What is the most effective (your preffered) way to make mongo "leftJoin" in Meteor?

I’ve never seen any problem updating data across thousands of documents.
You can also do a double check, use method call to fetch those data and do another update on the client side.

My strategy: if a page which can be accessed by numerous users, I won’t subscribe for lists of documents. I will load them by using method and make it feel like reactive data by subscribing a single document which holds the list updates status.

For example, you have a list of thousands of documents, you create a document (in other collection, of-course). Every time a document got updated, you update that document, put the document’s ID in a list with updated date. Then on the client side, you subscribe that single document, you will know when you need to call the method to fetch new updated document data.
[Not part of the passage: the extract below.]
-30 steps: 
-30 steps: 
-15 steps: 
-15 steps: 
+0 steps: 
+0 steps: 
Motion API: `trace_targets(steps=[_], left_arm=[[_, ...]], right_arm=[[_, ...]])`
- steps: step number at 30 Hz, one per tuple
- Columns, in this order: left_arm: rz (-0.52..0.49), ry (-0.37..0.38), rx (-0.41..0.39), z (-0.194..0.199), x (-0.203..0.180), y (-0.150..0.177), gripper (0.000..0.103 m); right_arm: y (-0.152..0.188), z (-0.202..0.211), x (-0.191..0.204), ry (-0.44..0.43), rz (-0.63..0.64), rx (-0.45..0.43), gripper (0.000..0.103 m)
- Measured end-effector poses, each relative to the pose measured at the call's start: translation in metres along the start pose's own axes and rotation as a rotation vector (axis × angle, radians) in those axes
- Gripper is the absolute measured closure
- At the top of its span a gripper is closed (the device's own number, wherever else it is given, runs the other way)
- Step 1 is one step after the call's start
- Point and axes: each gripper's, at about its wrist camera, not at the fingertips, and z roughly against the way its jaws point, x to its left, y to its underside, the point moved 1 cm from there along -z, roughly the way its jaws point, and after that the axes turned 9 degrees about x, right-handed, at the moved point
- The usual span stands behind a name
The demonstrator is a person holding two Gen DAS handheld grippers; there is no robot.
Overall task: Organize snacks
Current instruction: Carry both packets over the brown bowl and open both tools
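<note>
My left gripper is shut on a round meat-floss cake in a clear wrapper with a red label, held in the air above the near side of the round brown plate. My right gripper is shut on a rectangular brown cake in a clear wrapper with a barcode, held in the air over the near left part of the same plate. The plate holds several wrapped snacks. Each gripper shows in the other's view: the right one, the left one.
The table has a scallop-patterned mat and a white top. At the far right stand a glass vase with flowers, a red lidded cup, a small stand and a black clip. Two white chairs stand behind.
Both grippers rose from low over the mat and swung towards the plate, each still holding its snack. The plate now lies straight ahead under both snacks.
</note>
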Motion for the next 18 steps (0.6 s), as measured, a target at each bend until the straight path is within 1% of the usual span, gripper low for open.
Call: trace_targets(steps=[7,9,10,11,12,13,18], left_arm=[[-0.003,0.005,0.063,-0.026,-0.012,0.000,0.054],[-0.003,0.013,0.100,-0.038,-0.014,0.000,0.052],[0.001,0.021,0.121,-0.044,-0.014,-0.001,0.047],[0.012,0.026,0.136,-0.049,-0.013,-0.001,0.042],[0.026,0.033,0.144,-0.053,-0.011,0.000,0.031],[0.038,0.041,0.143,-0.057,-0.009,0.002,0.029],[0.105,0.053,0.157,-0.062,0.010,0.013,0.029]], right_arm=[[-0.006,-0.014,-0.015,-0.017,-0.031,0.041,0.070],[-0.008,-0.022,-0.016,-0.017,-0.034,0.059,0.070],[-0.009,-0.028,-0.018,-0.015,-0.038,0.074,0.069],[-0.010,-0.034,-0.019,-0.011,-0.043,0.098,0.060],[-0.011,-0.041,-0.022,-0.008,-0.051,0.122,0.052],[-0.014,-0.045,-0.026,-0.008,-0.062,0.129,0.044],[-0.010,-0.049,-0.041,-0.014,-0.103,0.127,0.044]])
You will feel that your list is reactive, the delay will be less than 100ms if you have a good network connection.

Meteor’s pub/sub performance is very good if publishing just 1 single document.

1 Like

I don’t know, If you correctly understand my question, only just to make it clear. In your app you will be have for example 50 collections and each collection will be have user, createdBy and modifiedBy fields with for example following object:

{
_id: "some id of user",
displayName: "John Smith"
}

Now in users collection I rename “profile.displayName” from “John Smith” to “Tina Smith”, therefore I must rename all occurences of displayName value on all places (fields) in all collections. It means, update it on 150 places x number of documents.
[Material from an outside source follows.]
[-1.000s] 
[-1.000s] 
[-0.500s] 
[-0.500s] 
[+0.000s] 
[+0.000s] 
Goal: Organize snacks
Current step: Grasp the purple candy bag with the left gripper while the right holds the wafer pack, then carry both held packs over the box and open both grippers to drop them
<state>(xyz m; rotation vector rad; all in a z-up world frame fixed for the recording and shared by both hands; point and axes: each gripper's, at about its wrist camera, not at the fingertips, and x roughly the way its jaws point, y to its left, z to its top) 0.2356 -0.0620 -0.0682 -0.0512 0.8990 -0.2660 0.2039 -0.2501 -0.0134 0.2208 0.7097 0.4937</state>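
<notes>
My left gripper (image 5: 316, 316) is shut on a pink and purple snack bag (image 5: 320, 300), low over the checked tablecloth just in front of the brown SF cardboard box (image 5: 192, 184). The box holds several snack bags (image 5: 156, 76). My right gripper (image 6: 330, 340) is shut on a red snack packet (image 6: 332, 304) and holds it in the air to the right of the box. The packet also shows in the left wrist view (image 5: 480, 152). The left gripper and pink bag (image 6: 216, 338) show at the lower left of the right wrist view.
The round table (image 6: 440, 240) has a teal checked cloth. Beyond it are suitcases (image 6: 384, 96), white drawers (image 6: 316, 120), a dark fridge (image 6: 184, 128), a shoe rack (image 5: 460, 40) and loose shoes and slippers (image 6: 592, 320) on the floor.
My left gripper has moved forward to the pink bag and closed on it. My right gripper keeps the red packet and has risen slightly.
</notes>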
Is it ok for mongo and DB consistency? Is it corrent approach? How to check, if “update” process was successfully done on all collections?

Strategy:

You can also do a double check.

Double check is not solution by me, I think, because If I found issue and start update process again, I cannot be sure, that everything is ok and nothing crashed again. Therefore I must check it and start update again and again. Also you must think about, if I will restart the docker and meteor/mongo will be restarted/crashed during this update.
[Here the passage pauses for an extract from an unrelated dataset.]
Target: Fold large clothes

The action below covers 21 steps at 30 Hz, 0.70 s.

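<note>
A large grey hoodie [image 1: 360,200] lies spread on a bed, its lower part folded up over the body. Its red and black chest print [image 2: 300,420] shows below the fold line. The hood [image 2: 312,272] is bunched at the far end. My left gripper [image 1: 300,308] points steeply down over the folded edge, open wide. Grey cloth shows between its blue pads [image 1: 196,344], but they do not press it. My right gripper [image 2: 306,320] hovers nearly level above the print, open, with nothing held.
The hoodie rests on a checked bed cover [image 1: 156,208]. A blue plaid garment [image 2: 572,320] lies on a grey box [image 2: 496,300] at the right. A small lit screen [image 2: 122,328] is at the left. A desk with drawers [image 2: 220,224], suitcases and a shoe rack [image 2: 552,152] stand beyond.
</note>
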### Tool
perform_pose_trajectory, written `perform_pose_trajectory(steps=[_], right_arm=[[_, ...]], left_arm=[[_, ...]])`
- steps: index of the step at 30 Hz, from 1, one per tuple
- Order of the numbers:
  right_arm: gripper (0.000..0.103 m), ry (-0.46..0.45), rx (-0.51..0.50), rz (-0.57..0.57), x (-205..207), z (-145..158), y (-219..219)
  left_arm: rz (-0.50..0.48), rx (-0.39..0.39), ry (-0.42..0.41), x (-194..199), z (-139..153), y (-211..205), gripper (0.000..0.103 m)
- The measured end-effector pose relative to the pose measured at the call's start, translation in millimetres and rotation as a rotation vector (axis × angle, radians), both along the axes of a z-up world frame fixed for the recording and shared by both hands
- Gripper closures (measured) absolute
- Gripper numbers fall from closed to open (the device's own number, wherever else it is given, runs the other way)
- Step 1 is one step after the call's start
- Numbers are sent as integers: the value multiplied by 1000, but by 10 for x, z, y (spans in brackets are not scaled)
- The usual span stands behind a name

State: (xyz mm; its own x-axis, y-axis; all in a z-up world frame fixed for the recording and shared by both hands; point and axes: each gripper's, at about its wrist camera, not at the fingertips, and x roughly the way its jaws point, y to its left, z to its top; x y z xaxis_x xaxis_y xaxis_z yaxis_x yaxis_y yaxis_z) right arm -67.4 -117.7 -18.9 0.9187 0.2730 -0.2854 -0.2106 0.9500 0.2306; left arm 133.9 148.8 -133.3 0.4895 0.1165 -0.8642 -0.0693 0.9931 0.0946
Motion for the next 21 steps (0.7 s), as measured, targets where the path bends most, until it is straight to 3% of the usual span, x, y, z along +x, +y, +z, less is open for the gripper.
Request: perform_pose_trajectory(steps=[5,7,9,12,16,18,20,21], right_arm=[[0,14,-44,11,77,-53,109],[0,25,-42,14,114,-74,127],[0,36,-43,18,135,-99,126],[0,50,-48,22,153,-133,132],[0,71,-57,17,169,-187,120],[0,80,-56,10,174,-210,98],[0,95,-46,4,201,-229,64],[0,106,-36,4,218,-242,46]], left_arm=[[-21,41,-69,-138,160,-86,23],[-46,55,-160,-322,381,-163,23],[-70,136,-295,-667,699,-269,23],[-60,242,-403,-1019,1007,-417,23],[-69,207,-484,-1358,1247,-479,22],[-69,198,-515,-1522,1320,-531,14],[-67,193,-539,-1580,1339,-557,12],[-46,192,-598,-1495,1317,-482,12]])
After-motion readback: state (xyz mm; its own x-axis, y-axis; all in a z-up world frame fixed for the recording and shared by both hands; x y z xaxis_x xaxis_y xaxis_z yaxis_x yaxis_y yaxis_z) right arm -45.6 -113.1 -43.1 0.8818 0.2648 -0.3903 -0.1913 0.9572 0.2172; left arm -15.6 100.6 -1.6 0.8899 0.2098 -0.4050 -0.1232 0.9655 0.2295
It is not so simple, as you written, I think. Therefore my question is again, how to effectively make “left join” and if I will choose c) or d) denormalization variants, how to ensure data consistency?

And also, we must think about, that during the “long-time” updating process data are not consistent.

It’s bad approach, totally agree. Then, how you are effectively doying this “magical” “left join” :smiley: and which way do you prefer?.

IMO Denormalisation works well for hierarchical data, which is fine with Meteor and just one of those MongoDB things where we can have multiple layers of embedded documents… but the other kind of denormalisation where you have duplicated data and these sorts of pre-computed reified views… I think that works better with an asynchronous event-based architecture, e.g. an event hits a message bus saying “updateUser”, which is forwarded on to several subscribed microservices which update their own independent data stores. Akin to what you could do with serverless stack.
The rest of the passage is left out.